Sein Traum von der Himmelsleiter an jenem unwirtlichen Ort wird ihm in alledem zur Zuversicht. Denn Jakob vertraut nun auf Gottes Worte. Darauf, dass er ihm versprochen hat eines Tages wieder heimzukehren und bis zu diesem Tag bei ihm zu sein. Das Vertrauen auf diese Verheißung beginnt für Jakob in jener Nacht an diesem fremden, scheinbar tristen Ort. Ab sofort hat Jakob einen Orientierungspunkt für sich, wie einen Kompass. Auf Gott und seine Zusagen kann er sich verlassen, komme was das wolle. Gott kann alles zum Guten wenden. Gott begleitet ihn auf seinem langen Weg nach Hause. Seine Reise ist behütet. 

In der Nacht handelt Gott. Am morgen darauf handelt nun Jakob. Mit dem Stein, auf dem er geschlafen hat errichtet er einen kleinen Altar für Gott und nennt die Stätte Bethel. Als Zeichen dafür, dass ihm dieser unscheinbare Ort zu einem besonderen, einem heiligen Ort geworden ist, an dem er Gott ihm ganz nahe war. 

Gott kann einem Menschen zu jedem Zeitpunkt und an jedem Ort begegnen, glaube ich. Ein Aufbruch ins Ungewisse oder eine Reise zu unbekannten Orten und ein paar ruhige Momente können uns aber dabei helfen, offener für Gottes Gegenwart zu sein und auf seine Verheißung für uns zu lauschen. 

Wenn nun manche von euch in den Urlaub fahren und sich in eine ungewohnte Umgebung begeben, kann es auch dort passieren, dass sich ein zunächst fremder oder schlichter Ort in einen ganz besonderen Ort verwandelt. Und vielleicht, so Gott will,  wird auch an jenen Orten sichtbar, was für das Auge sonst unsichtbar ist: dass Himmel und Erde verbunden sind und Gott uns mit seinen Engeln auf unseren Lebenswegen und Reisen behütet und beschützt. 

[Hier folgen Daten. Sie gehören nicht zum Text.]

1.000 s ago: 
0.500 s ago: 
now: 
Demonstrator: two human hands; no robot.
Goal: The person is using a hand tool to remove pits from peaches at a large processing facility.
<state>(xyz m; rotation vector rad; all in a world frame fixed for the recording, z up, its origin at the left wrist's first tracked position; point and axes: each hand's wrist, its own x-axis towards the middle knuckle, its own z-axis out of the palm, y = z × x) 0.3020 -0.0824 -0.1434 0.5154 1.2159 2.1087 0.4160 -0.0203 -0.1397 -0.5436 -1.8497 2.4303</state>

Und wenn ihr irgendwann, irgendwo in diesen Sommerferien besonders stark dieses wunderbare Gefühl habt, dann macht es doch wie Jakob und legt einen Stein an die Stelle, wo ihr Gott und seine Verheißung spüren konntet. Nehmt euch einen der kleinen, weißen Steine, die jetzt von unseren Konfis verteilt werden und nehmt ihn mit auf euren Reisen, egal ob nah oder fern und lasst ihn dort. Weil für uns alle gilt: „Siehe, ich bin mit dir und will dich behüten, wo du hinziehst, und will dich wieder herbringen in dieses Land. Denn ich will dich nicht verlassen, bis ich alles tue, was ich dir zugesagt habe“.

Amen

Liebe Lesende – habt es gut in diesen Sommerwochen! 🙂  Ich hab ab morgen für eine Weile Urlaub und fahre an die See, yay!

Love and blessings, eure ploetzlichpfarrerin.